« Sédition », « haine », « rébellion » : pourquoi France 2 a été suspendue au Gabon
Coupable, selon la Haute autorité de la communication, d’avoir rediffusé un document sur le Gabon d’Ali Bongo Ondimba le 16 août, la chaîne France 2 a été suspendue pour un an. Jeune Afrique revient sur une décision polémique.
C’est un coup d’éclat dans la sphère médiatique africaine : mercredi 22 août, la Haute autorité de la communication (HAC) du Gabon a décidé de suspendre pour douze mois les programmes de la chaîne publique française France 2. Elle lui reproche d’avoir rediffusé, à la veille du 17 août [fête de l’indépendance], un documentaire sur le Gabon jugé « subversif ».
La HAC, dirigée par Raphaël Ntoutoume Nkoghe, un ancien directeur de la communication d’Ali Bongo Ondimba (ABO), a jugé que la rediffusion était « répréhensible » et qu’elle portait « atteinte aux institutions de la République, à la dignité d’autrui » et était « de nature à troubler l’ordre public ». France 2 aurait en effet violé les dispositions de l’article 87 de la loi 019/2006, du 9 août 2016, portant code de la communication en République gabonaise.

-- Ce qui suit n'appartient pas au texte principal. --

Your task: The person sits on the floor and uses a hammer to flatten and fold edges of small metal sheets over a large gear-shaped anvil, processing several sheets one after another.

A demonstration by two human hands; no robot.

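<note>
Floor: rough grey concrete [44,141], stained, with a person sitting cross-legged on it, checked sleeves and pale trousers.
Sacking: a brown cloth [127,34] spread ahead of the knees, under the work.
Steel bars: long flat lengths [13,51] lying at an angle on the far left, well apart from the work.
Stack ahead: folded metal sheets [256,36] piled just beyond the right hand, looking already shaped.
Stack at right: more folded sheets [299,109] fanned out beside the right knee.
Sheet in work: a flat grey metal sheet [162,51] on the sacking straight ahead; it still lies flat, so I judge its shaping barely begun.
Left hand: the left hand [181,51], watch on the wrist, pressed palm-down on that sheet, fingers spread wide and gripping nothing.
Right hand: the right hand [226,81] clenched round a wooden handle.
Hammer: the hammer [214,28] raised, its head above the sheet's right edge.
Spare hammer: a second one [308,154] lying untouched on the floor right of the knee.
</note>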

« Incitation à la sédition »
Cet article, dans sa première version – parue au journal officiel le 22 septembre 2016 – stipulait que « les informations publiées par les organes de presse écrite doivent : respecter la dignité d’autrui, promouvoir l’unité nationale, sauvegarder l’ordre public, sauvegarder la santé et la moralité publiques, promouvoir l’identité multidimensionnelle de la culture nationale, préserver la sensibilité des enfants et des adolescents ».
Il a toutefois été modifié en 2017 par la Cour constitutionnelle, son application s’étendant désormais à la presse non écrite. Dans sa décision, la HAC explique que le documentaire de France 2 « constitue de manière non-équivoque une incitation à la sédition, à la haine, une invitation à l’incivisme et à la rébellion » (voir ci-dessous).
« Signal inquiétant »
C’est un « signal inquiétant », a réagi, le 23 août, Reporters sans frontières (RSF) dans un communiqué, estimant qu’« en suspendant des médias qui enquêtent sur des sujets d’intérêt général, (la Haute autorité gabonaise de la communication, HAC) se pose en défenseur des intérêts du régime au lieu de défendre la liberté de la presse garantie par la Constitution ».

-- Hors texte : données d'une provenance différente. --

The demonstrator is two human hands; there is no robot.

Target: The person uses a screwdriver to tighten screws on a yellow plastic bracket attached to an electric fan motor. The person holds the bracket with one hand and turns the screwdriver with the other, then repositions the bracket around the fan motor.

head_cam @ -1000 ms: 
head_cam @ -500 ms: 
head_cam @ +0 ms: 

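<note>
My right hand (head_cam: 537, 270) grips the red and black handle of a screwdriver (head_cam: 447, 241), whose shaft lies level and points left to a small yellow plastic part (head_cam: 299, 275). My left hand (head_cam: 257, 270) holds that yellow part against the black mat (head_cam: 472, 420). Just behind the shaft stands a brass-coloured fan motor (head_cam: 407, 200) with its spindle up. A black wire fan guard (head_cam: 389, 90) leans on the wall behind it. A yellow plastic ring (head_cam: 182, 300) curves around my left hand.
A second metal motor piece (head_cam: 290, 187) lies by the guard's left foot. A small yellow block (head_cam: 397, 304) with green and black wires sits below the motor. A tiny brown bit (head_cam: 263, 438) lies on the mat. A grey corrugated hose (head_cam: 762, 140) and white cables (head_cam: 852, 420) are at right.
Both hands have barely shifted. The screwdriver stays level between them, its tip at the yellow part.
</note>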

Ce documentaire, intitulé « Le clan Bongo, une histoire française », avait créé la polémique en juillet 2017, lors de sa première diffusion. Le tournage avait pourtant été avalisé par la présidence gabonaise elle-même. Afin de redorer l’image d’un Ali Bongo Ondimba fragilisé, après sa réélection contestée en2016, celle-ci avait donné aux journalistes un accès privilégié au chef de l’État.
Le palais présidentiel avait toutefois regretté cette décision. Quelques semaines après la diffusion du documentaire, la présidence avait d’ailleurs repris en main sa communication, notamment en nommant un nouveau porte-parole, Ike Ngouoni.